■ **YOUR OBJECTIVE**
Repeat each record below exactly, dropping the pictures.

-- INFORMATION SHOWN follows --

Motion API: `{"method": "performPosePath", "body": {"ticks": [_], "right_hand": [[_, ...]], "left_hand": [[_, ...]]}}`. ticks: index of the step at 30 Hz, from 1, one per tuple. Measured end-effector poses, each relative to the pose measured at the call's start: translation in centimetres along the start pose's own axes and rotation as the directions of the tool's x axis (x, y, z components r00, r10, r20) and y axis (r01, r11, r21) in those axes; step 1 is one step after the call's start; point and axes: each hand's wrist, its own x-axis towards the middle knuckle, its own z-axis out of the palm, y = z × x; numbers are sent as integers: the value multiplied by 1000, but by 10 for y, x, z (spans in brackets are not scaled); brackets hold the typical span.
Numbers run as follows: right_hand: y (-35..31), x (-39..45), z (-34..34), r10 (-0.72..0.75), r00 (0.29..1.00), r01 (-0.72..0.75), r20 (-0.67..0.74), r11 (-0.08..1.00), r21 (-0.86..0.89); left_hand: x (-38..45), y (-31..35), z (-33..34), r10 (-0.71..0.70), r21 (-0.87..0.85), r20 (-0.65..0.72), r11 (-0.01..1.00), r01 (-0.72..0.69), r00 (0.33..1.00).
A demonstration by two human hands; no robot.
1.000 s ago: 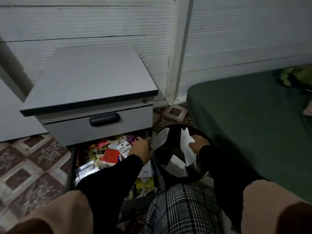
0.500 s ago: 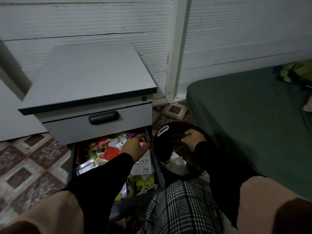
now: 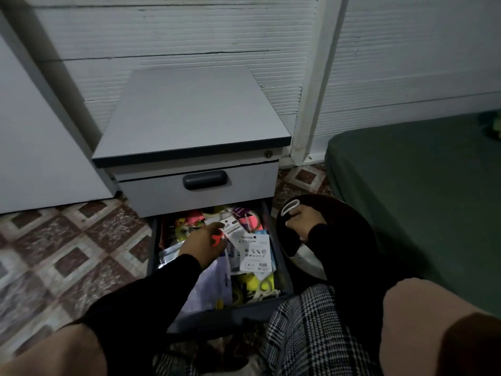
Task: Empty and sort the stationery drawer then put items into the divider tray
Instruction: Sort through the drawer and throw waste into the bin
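- Now the left hand (image 3: 206, 244) is down inside the open drawer (image 3: 283, 256); a second ago it was up beside the dark round basin (image 3: 352, 213), holding a card.
- Left hand state: fingers reach onto a white carded packet (image 3: 227, 228) near the drawer's back; contact looks likely, but whether they have closed on it cannot be told.
- The right hand (image 3: 305, 222) now grips the basin's near rim, fingers curled over the edge just beside its white handle loop (image 3: 290, 207). The white papers it held a second ago have gone from it; a pale shape lies in the basin.
- Judgement: one batch is delivered and the next pick is starting.
- The drawer is still crowded with packets, including a larger white card (image 3: 254, 253), and yellow items (image 3: 254, 283). No divider tray is visible.
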Motion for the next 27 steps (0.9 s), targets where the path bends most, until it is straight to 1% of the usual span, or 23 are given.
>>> {"method": "performPosePath", "body": {"ticks": [7,13,15,17,19,21,24,27], "right_hand": [[-10,0,45,-52,998,54,43,997,-58],[-9,3,72,-86,990,105,115,979,-174],[-7,3,81,-109,983,134,148,976,-171],[-4,2,88,-157,965,199,211,960,-199],[-2,1,95,-222,929,313,297,898,-308],[0,1,101,-244,894,401,376,811,-427],[3,2,111,-213,871,454,442,691,-563],[5,4,121,-207,867,474,453,619,-626]], "left_hand": [[-20,-63,-10,-162,53,-23,985,163,987],[-22,-95,-11,-220,78,-13,972,221,975],[-22,-102,-10,-207,150,-7,967,205,978],[-20,-107,-9,-181,278,31,946,166,983],[-18,-112,-8,-168,400,82,908,122,982],[-15,-117,-7,-183,474,104,873,113,978],[-12,-124,-4,-238,494,114,856,153,964],[-11,-126,-1,-274,503,128,846,176,953]]}}
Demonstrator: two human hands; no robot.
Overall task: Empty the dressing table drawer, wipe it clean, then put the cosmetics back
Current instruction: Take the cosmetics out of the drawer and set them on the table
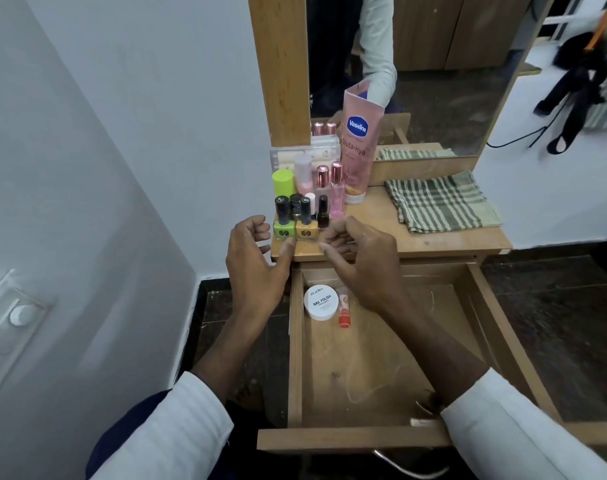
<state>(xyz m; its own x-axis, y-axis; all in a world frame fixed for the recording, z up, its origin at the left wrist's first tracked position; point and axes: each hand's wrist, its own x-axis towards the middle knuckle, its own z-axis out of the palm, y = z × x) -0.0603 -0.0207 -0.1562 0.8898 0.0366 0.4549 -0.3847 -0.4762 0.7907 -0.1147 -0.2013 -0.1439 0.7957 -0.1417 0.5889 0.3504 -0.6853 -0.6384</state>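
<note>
The wooden drawer (295, 348) is pulled out below the dressing table top (378, 233). At its far left lie a white nail polish remover jar (321, 302) and a small red-capped tube (344, 312). Several cosmetics stand at the top's left front, among them a green nail polish bottle (282, 227) and a yellow one (306, 228). My left hand (253, 261) hovers left of the green bottle, fingers loosely curled and thumb near the table edge. My right hand (360, 258) hovers just right of the yellow bottle, fingers loosely curled. Neither hand holds anything.
A pink Vaseline tube (359, 143) leans against the mirror (433, 64). A folded green checked cloth (440, 202) lies on the right of the top. A white wall stands close on the left. A dark bag (579, 81) hangs at the right.
</note>
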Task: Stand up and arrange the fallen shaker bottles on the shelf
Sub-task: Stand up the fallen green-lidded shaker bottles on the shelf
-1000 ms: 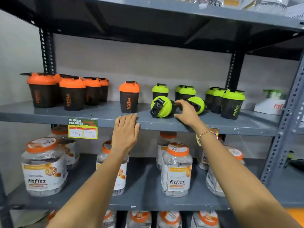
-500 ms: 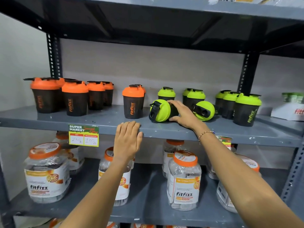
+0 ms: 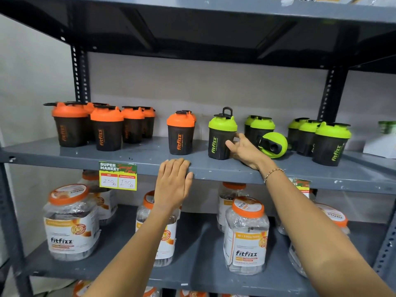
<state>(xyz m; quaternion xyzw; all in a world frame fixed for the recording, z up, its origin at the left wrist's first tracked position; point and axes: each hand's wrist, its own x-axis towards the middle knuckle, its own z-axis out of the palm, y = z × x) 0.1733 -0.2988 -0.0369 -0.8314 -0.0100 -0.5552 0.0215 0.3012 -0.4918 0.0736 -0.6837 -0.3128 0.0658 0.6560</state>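
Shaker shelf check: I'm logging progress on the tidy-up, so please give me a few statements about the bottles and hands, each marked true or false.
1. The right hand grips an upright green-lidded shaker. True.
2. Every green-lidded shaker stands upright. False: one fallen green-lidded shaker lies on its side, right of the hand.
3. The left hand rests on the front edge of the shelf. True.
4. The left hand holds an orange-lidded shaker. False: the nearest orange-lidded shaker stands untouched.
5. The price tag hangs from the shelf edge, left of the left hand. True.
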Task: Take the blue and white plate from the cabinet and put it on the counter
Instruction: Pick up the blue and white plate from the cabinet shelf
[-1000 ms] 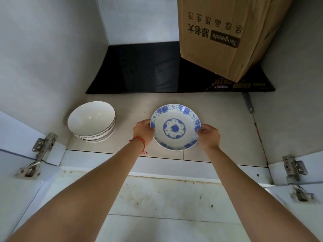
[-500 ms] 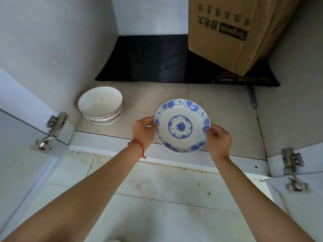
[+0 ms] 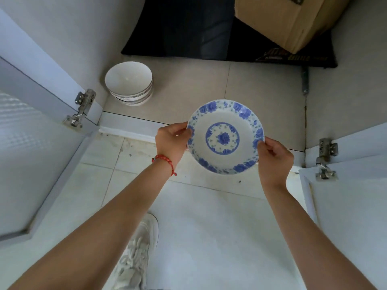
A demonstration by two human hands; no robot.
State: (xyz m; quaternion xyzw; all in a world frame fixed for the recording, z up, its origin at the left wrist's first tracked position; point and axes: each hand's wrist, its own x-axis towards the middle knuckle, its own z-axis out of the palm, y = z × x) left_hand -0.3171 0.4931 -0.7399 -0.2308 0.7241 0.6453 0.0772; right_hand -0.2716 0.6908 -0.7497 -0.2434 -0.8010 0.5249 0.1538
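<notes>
Low in an open floor cabinet (image 3: pixel 209 88), doors swung wide to both sides, metal hinges (image 3: pixel 80 108) showing on each. Beige tiled cabinet bottom; pale tiled floor (image 3: pixel 209 227) in front of it.

Blue and white plate (image 3: pixel 225 136) held in the air at the cabinet's front edge, partly over the sill and partly over the floor, resting on nothing. Round, so no long axis to speak of; face turned up toward the camera, tilted a little, blue flower medallion at the centre and a ring of blue blossoms round the rim.

Left hand (image 3: pixel 172 141) clasped on the plate's left rim, thumb on the upper face (red bead bracelet (image 3: pixel 164 160) on that wrist). Right hand (image 3: pixel 274 158) clamped on the right rim, thumb likewise on top, fingers tucked beneath. Grip on both sides closed on the plate.

Further in, at the left: stack of white bowls (image 3: pixel 129 83), well apart from the plate. At the back: black glossy panel (image 3: pixel 178 28) lying flat, cardboard box (image 3: pixel 289 17) sitting on its right part. Below, one white sneaker (image 3: pixel 138 252) on the floor.
</notes>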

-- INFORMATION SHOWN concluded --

■ **SOLUTION FOR THIS EXERCISE**
Motion API: `{"method": "performPosePath", "body": {"ticks": [_], "right_hand": [[_, ...]], "left_hand": [[_, ...]]}}`. ticks: index of the step at 30 Hz, from 1, one per tuple. Measured end-effector poses, each relative to the pose measured at the call's start: translation in centimetres along the start pose's own axes and rotation as the directions of the tool's x axis (x, y, z components r00, r10, r20) and y axis (r01, r11, r21) in those axes; step 1 is one step after the call's start; point and axes: each hand's wrist, its own x-axis towards the middle knuckle, its own z-axis out of the palm, y = z × x; numbers are sent as integers: the value multiplied by 1000, but by 10 for y, x, z (spans in brackets are not scaled); brackets hold the typical span.
Numbers run as follows: right_hand: y (-35..31), x (-39..45), z (-34..34), r10 (-0.72..0.75), r00 (0.29..1.00), r01 (-0.72..0.75), r20 (-0.67..0.74), r11 (-0.08..1.00), r21 (-0.86..0.89); left_hand: x (-38..45), y (-31..35), z (-33..34), r10 (-0.71..0.70), r21 (-0.87..0.85), r20 (-0.65..0.72), r11 (-0.01..1.00), r01 (-0.72..0.69), r00 (0.33..1.00).
A demonstration by two human hands; no robot.
1.000 s ago: 
0.500 s ago: 
now: 
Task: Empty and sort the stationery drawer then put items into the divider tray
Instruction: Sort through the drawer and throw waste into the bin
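- Now the left hand (image 3: 206, 244) is down inside the open drawer (image 3: 283, 256); a second ago it was up beside the dark round basin (image 3: 352, 213), holding a card.
- Left hand state: fingers reach onto a white carded packet (image 3: 227, 228) near the drawer's back; contact looks likely, but whether they have closed on it cannot be told.
- The right hand (image 3: 305, 222) now grips the basin's near rim, fingers curled over the edge just beside its white handle loop (image 3: 290, 207). The white papers it held a second ago have gone from it; a pale shape lies in the basin.
- Judgement: one batch is delivered and the next pick is starting.
- The drawer is still crowded with packets, including a larger white card (image 3: 254, 253), and yellow items (image 3: 254, 283). No divider tray is visible.
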Motion for the next 27 steps (0.9 s), targets where the path bends most, until it is straight to 1% of the usual span, or 23 are given.
>>> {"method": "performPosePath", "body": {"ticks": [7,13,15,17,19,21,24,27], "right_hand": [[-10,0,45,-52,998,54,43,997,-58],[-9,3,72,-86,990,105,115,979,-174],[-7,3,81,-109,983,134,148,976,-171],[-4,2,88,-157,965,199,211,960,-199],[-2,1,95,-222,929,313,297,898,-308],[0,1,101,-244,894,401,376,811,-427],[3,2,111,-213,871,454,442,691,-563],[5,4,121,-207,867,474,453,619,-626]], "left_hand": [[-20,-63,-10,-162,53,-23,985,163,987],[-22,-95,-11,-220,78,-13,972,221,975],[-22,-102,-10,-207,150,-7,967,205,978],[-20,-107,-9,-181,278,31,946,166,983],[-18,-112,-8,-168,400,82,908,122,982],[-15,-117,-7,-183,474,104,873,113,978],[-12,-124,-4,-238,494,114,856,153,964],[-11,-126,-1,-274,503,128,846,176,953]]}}
Demonstrator: two human hands; no robot.
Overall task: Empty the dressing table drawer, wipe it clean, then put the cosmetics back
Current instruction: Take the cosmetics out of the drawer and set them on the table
<state>(xyz m; its own x-axis, y-axis; all in a world frame fixed for the recording, z up, its origin at the left wrist's first tracked position; point and axes: each hand's wrist, its own x-axis towards the middle knuckle, its own z-axis out of the palm, y = z × x) -0.0603 -0.0207 -0.1562 0.8898 0.0366 0.4549 -0.3847 -0.4762 0.7907 -0.1147 -0.2013 -0.1439 0.7957 -0.1417 0.5889 0.3504 -0.6853 -0.6384</state>
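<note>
The wooden drawer (295, 348) is pulled out below the dressing table top (378, 233). At its far left lie a white nail polish remover jar (321, 302) and a small red-capped tube (344, 312). Several cosmetics stand at the top's left front, among them a green nail polish bottle (282, 227) and a yellow one (306, 228). My left hand (253, 261) hovers left of the green bottle, fingers loosely curled and thumb near the table edge. My right hand (360, 258) hovers just right of the yellow bottle, fingers loosely curled. Neither hand holds anything.
A pink Vaseline tube (359, 143) leans against the mirror (433, 64). A folded green checked cloth (440, 202) lies on the right of the top. A white wall stands close on the left. A dark bag (579, 81) hangs at the right.
</note>
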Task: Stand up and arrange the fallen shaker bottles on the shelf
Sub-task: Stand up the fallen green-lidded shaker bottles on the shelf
-1000 ms: 
-500 ms: 
+0 ms: 
<state>(xyz m; quaternion xyzw; all in a world frame fixed for the recording, z up, its origin at the left wrist's first tracked position; point and axes: each hand's wrist, its own x-axis towards the middle knuckle, its own z-axis out of the palm, y = z × x) 0.1733 -0.2988 -0.0369 -0.8314 -0.0100 -0.5552 0.0215 0.3012 -0.4918 0.0736 -0.6837 -0.3128 0.0658 0.6560</state>
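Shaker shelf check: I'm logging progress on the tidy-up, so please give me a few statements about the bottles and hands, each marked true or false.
1. The right hand grips an upright green-lidded shaker. True.
2. Every green-lidded shaker stands upright. False: one fallen green-lidded shaker lies on its side, right of the hand.
3. The left hand rests on the front edge of the shelf. True.
4. The left hand holds an orange-lidded shaker. False: the nearest orange-lidded shaker stands untouched.
5. The price tag hangs from the shelf edge, left of the left hand. True.
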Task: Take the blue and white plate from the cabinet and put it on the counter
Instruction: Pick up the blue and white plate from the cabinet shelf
[-1000 ms] 
[-500 ms] 
[+0 ms] 
A demonstration by two human hands; no robot.
State: (xyz m; quaternion xyzw; all in a world frame fixed for the recording, z up, its origin at the left wrist's first tracked position; point and axes: each hand's wrist, its own x-axis towards the middle knuckle, its own z-axis out of the palm, y = z × x) left_hand -0.3171 0.4931 -0.7399 -0.2308 0.7241 0.6453 0.0772; right_hand -0.2716 0.6908 -0.7497 -0.2434 -0.8010 0.5249 0.1538
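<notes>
Low in an open floor cabinet (image 3: pixel 209 88), doors swung wide to both sides, metal hinges (image 3: pixel 80 108) showing on each. Beige tiled cabinet bottom; pale tiled floor (image 3: pixel 209 227) in front of it.

Blue and white plate (image 3: pixel 225 136) held in the air at the cabinet's front edge, partly over the sill and partly over the floor, resting on nothing. Round, so no long axis to speak of; face turned up toward the camera, tilted a little, blue flower medallion at the centre and a ring of blue blossoms round the rim.

Left hand (image 3: pixel 172 141) clasped on the plate's left rim, thumb on the upper face (red bead bracelet (image 3: pixel 164 160) on that wrist). Right hand (image 3: pixel 274 158) clamped on the right rim, thumb likewise on top, fingers tucked beneath. Grip on both sides closed on the plate.

Further in, at the left: stack of white bowls (image 3: pixel 129 83), well apart from the plate. At the back: black glossy panel (image 3: pixel 178 28) lying flat, cardboard box (image 3: pixel 289 17) sitting on its right part. Below, one white sneaker (image 3: pixel 138 252) on the floor.
</notes>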

The output contains nothing more.